Les cinq pays membres du Conseil de sécurité, les Etats-Unis, la Chine, la Russie, le Royaume-Uni et la France, se sont engagés, lundi 3 janvier, à « prévenir la poursuite de la dissémination » des armes nucléaires, dans une déclaration commune avant une conférence d’examen du traité sur la non-prolifération (TNP).
Les signataires sont les cinq Etats juridiquement reconnus comme « dotés de l’arme nucléaire » par le TNP. Trois autres pays considérés comme détenteurs de la bombe atomique – l’Inde, le Pakistan et Israël – ne sont pas signataires de ce traité, tandis que la Corée du Nord l’a dénoncé.
Rassurer sur le risque d’une guerre nucléaire
« Nous affirmons qu’une guerre nucléaire ne peut être gagnée et ne doit jamais être menée », affirment les cinq pays signataires. « Compte tenu des conséquences de grande ampleur qu’aurait l’emploi des armes nucléaires, nous affirmons également que celles-ci, tant qu’elles existent, doivent servir à des fins défensives, de dissuasion et de prévention de la guerre », ajoutent-ils. « Chacun d’entre nous entend maintenir et renforcer encore ses mesures nationales destinées à empêcher l’utilisation non autorisée ou non intentionnelle d’armes nucléaires », poursuit le texte.
Par cette déclaration commune, les signataires entendent rassurer l’opinion publique mondiale sur les risques d’un affrontement à l’évidence cataclysmique. Les déclarations se sont multipliées ces derniers mois sur le caractère volatil de la géopolitique mondiale, entre tensions sino-américaines sur Taïwan et l’Indopacifique, bruits de bottes en Ukraine et autres crises multiples au Proche et Moyen-Orient, conséquences dévastatrices du Covid-19.
Le secrétaire général de l’ONU, Antonio Guterres, avait lui-même tiré la sonnette d’alarme en décembre dans une tribune publiée par Le Journal du dimanche :
« Compte tenu du stockage de plus de 13 000 armes nucléaires dans les arsenaux du monde entier, combien de temps notre chance peut-elle durer ? L’anéantissement nucléaire est une épée de Damoclès : il suffirait d’un malentendu ou d’une erreur d’appréciation pour entraîner non seulement la souffrance et la mort à une échelle effroyable, mais aussi la fin de toute vie sur terre. »
Négociations avec l’Iran
Cette déclaration est publiée avant la tenue, prévue cette année sous l’égide de l’ONU, de la dixième conférence d’examen des parties au TNP, le traité international entré en vigueur en 1970 afin d’empêcher la propagation des armes nucléaires. Il compte 191 Etats parties.
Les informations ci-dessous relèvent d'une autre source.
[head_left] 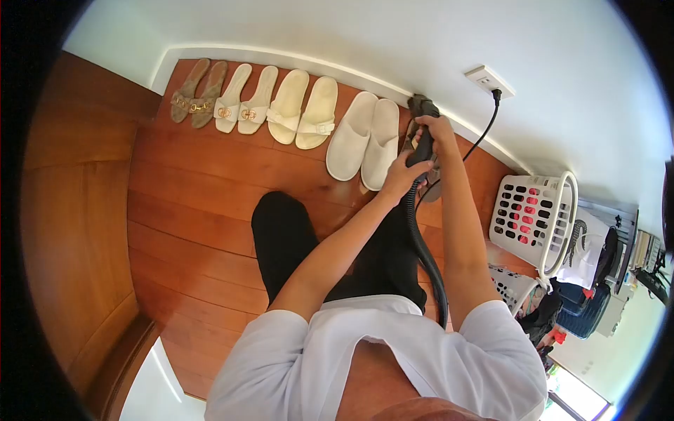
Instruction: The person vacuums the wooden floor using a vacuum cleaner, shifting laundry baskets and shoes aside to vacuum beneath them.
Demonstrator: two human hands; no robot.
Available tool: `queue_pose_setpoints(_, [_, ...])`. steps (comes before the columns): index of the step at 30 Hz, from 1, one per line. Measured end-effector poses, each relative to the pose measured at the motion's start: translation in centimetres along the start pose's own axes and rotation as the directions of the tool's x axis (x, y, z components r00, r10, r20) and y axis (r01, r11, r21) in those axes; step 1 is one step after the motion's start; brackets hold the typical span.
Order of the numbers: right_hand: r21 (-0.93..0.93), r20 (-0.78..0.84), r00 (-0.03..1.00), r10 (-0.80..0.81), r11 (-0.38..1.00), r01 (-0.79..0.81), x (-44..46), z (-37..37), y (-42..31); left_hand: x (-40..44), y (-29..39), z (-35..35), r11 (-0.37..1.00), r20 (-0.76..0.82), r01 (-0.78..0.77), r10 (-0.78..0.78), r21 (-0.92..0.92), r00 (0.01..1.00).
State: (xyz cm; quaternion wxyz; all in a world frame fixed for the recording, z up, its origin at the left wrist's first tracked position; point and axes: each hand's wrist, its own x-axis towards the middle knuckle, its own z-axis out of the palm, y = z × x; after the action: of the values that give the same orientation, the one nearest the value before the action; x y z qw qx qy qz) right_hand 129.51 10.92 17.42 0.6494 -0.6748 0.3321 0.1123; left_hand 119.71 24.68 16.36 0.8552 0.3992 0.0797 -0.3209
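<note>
Both my hands are on a black vacuum hose (pixel 423 242) with a dark handle. My right hand (pixel 438 133) is wrapped round the upper part of the handle, near the wall. Lower down, my left hand (pixel 407 174) grips the same handle where the ribbed hose begins. The dark nozzle (pixel 421 105) is at the foot of the wall. Beneath my hands lies a dark pair of shoes (pixel 432 189), partly hidden. Just left of them are the white closed-toe slippers (pixel 381 144).
Cream sandals (pixel 287 105), white slides (pixel 232 98) and brown slides (pixel 188 91) line the skirting board. A black cord runs from the wall outlet (pixel 490 81). White laundry baskets (pixel 526 210) stand at the right, with a wooden cabinet (pixel 77 210) at the left.
</note>
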Motion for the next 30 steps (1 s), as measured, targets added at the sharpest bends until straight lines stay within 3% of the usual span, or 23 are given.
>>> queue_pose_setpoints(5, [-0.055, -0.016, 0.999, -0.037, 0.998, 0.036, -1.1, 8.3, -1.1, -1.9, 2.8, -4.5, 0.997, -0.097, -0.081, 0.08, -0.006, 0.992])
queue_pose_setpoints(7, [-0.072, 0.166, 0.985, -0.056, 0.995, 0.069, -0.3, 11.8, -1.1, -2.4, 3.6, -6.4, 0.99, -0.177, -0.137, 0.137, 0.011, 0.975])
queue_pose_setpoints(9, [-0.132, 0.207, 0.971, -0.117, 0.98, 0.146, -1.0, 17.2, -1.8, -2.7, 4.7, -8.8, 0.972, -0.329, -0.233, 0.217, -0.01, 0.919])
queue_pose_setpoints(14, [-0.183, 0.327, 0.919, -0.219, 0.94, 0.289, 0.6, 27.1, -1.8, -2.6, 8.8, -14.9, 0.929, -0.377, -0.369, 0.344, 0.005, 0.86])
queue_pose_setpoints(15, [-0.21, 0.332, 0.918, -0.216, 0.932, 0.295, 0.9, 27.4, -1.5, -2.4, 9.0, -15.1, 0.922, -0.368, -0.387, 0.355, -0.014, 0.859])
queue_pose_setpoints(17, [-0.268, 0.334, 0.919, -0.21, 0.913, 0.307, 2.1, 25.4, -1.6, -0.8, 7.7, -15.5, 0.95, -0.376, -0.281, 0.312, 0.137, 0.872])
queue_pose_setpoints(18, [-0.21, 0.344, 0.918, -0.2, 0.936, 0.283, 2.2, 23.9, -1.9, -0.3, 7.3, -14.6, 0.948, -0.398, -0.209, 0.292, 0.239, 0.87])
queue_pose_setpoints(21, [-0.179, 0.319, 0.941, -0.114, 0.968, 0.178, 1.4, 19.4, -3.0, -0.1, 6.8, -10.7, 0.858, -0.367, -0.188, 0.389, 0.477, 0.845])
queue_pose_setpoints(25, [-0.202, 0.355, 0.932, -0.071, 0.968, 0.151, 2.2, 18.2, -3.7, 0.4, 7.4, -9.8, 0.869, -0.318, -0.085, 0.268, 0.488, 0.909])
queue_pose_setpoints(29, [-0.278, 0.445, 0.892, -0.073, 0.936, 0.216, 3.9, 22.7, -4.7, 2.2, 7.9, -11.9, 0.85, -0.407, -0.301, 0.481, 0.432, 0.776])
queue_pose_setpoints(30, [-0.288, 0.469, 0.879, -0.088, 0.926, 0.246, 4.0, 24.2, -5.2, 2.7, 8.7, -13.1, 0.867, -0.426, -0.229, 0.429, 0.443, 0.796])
En pleine négociation avec l’Iran, soupçonné de vouloir se doter de la bombe atomique, ces cinq puissances nucléaires soulignent leur « volonté de travailler avec tous les Etats pour mettre en place un environnement de sécurité permettant d’accomplir davantage de progrès en matière de désarmement, avec pour objectif ultime un monde exempt d’armes nucléaires », précise la présidence française, qui coordonne les travaux de ces pays depuis deux ans.
Les Occidentaux soupçonnent l’Iran de chercher à développer, en utilisant la technologie de ses lanceurs de satellites, des lanceurs balistiques à longue portée capables d’emporter des charges conventionnelles ou nucléaires. Des négociations ont repris en décembre à Vienne pour relancer l’accord de 2015 sur son programme nucléaire, devenu moribond après le retrait des Etats-Unis en 2018.
Salué par la Russie et la Chine
Lundi, Moscou s’est félicité de cet accord de principe entre les cinq grandes puissances nucléaires, espérant qu’il « contribuerait à réduire le niveau des tensions internationales », selon un communiqué du ministère russe des affaires étrangères. Le porte-parole du Kremlin, Dmitri Peskov, a, de son côté, déclaré à l’agence RIA Novosti que Moscou estimait toujours « nécessaire » un sommet des puissances nucléaires.
La déclaration commune « contribuera à accroître la confiance mutuelle et à remplacer la concurrence entre les grandes puissances par la coordination et la coopération », a aussi réagi l’agence de presse officielle Chine nouvelle, citant le vice-ministre des affaires étrangères, Ma Zhaoxu.
Interrogée par l’Agence France-Presse, la Campagne internationale pour abolir l’arme nucléaire (ICAN), prix Nobel de la paix en 2017, a jugé cette déclaration « positive ».
« Mais le fait que [les signataires] modernisent et renouvellent dans le même temps leurs arsenaux vient totalement remettre en cause leur déclaration », a estimé Jean-Marie Collin, porte-parole d’ICAN France, réclamant la participation de ces pays à la première conférence des Etats parties au traité sur l’interdiction des armes nucléaires (TIAN) qui doit avoir lieu en mars, en Autriche.